This work addresses negative transfer in multi-source transfer learning, which often arises from heterogeneity among source tasks. Existing approaches typically optimize either source weights or the number of transferred samples in isolation, neglecting their joint optimization. The authors formulate this challenge as a parameter estimation problem based on KL divergence–derived generalization error and propose a unified asymptotic analysis framework to simultaneously optimize both source weights and sample sizes. Theoretically, they establish—for the first time—that after proper weight adaptation, utilizing all available source samples is optimal, and they provide a closed-form solution for the single-source case along with a convex optimization algorithm for the multi-source setting. Extensive experiments on benchmarks such as DomainNet and Office-Home demonstrate significant improvements over strong baselines, corroborating both the theoretical predictions and practical efficacy of the proposed method.

Transfer learning plays a vital role in improving model performance in data-scarce scenarios. However, naive uniform transfer from multiple source tasks may result in negative transfer, highlighting the need to properly balance the contributions of heterogeneous sources. Moreover, existing transfer learning methods typically focus on optimizing either the source weights or the amount of transferred samples, while largely neglecting the joint consideration of the other.

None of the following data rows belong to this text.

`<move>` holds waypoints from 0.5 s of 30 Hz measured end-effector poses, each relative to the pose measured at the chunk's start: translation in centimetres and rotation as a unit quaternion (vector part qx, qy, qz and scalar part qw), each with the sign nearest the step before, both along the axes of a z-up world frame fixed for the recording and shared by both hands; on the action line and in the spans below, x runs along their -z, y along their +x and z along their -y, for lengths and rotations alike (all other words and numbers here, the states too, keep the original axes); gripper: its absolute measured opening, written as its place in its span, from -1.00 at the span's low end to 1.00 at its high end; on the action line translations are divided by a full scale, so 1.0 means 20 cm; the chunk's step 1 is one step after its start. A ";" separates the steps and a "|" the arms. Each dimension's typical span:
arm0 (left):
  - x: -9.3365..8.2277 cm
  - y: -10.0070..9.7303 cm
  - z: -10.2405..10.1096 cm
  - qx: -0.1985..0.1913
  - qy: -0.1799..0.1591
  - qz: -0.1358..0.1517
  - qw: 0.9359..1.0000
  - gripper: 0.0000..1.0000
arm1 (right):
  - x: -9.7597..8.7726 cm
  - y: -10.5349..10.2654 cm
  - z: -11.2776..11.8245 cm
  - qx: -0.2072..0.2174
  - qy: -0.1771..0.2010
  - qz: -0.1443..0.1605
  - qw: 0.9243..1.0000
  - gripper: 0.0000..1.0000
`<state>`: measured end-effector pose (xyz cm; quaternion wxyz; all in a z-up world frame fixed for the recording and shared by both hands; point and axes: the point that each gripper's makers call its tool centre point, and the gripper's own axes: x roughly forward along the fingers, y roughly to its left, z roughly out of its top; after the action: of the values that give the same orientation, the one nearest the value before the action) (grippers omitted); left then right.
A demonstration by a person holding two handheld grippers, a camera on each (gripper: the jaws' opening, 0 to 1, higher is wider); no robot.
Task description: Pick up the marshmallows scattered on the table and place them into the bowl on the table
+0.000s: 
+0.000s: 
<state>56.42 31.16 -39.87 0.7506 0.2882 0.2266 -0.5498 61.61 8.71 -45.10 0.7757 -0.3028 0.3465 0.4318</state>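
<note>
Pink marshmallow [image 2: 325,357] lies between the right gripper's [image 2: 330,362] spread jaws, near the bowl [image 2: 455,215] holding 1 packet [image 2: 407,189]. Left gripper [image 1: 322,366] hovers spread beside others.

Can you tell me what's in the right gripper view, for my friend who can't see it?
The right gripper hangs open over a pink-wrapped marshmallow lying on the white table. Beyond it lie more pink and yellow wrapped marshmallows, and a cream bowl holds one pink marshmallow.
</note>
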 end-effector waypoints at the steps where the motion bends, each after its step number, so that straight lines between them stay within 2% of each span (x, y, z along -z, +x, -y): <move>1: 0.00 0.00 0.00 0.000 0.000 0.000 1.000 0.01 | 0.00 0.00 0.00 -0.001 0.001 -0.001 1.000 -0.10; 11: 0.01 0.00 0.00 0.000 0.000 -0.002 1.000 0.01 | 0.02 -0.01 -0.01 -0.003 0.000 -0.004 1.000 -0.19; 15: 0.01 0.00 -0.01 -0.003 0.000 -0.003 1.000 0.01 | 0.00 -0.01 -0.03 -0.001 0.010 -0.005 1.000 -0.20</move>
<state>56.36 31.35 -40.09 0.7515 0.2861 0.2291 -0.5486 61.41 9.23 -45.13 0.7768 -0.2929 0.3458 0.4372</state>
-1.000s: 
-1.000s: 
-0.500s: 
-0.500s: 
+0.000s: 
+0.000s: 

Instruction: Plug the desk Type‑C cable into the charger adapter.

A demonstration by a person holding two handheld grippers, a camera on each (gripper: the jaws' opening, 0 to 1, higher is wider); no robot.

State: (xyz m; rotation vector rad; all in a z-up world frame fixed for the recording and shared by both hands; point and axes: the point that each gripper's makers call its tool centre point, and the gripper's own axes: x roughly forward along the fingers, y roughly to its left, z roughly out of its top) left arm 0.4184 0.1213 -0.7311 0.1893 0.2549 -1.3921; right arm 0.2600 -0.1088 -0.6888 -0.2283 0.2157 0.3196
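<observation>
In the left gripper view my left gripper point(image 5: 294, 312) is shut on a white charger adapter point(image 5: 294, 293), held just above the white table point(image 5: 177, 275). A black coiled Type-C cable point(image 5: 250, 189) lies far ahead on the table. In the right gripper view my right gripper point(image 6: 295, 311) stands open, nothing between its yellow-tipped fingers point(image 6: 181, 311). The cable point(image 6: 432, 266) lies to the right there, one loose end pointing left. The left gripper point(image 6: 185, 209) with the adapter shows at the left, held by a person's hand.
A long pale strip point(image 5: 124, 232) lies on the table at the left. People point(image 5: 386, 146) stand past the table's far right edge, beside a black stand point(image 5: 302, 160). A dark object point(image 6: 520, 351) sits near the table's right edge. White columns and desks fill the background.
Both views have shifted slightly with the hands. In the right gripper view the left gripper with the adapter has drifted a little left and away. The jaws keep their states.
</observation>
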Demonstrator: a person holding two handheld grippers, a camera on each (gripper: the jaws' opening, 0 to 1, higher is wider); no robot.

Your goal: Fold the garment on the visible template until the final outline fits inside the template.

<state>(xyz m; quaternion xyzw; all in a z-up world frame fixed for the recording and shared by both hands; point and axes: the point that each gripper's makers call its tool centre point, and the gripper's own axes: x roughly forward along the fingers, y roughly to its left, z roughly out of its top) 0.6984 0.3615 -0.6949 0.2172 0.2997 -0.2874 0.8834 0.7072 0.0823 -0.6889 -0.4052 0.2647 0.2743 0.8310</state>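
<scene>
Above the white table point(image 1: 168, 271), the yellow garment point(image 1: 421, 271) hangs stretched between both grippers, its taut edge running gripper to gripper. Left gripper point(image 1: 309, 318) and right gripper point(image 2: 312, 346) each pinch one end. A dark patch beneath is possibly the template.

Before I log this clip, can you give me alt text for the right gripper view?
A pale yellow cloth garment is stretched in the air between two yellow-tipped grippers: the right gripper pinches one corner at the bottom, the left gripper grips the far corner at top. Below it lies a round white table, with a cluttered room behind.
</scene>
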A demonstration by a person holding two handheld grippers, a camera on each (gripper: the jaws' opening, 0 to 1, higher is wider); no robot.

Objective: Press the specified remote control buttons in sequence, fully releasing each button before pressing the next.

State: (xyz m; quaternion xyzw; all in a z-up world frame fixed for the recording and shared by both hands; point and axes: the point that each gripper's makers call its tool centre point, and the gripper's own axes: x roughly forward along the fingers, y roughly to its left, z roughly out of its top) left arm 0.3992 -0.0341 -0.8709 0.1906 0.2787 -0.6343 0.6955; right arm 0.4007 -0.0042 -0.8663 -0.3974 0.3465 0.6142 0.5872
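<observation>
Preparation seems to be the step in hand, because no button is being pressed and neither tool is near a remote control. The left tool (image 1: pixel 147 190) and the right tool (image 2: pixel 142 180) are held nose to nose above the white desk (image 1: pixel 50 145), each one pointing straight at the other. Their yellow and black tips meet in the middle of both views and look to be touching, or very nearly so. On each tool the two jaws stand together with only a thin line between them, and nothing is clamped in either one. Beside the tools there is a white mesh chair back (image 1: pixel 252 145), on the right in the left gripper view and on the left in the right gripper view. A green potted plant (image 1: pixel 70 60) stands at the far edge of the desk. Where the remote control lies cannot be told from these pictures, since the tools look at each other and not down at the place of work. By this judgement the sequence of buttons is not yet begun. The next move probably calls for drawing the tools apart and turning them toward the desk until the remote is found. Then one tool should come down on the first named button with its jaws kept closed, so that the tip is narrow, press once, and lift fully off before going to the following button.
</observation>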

In this work, we propose a theoretical framework, Unified Optimization of Weights and Quantities (UOWQ), which formulates multi-source transfer learning as a parameter estimation problem grounded in an asymptotic analysis of a Kullback-Leibler divergence-based generalization error measure. The proposed framework jointly determines the optimal source weights and optimal transfer quantities for each source task. Firstly, we prove that using all available source samples is always optimal once the weights are properly adjusted, and we provide a theoretical explanation for this phenomenon. Moreover, to determine the optimal transfer weights, our analysis yields closed-form solutions in the single-source setting and develops a convex optimization-based numerical procedure for the multi-source case. Building on the theoretical results, we further propose practical algorithms for both multi-source transfer learning and multi-task learning settings. Extensive experiments on real-world benchmarks, including DomainNet and Office-Home, demonstrate that UOWQ consistently outperforms strong baselines. The results validate both the theoretical predictions and the practical effectiveness of our framework.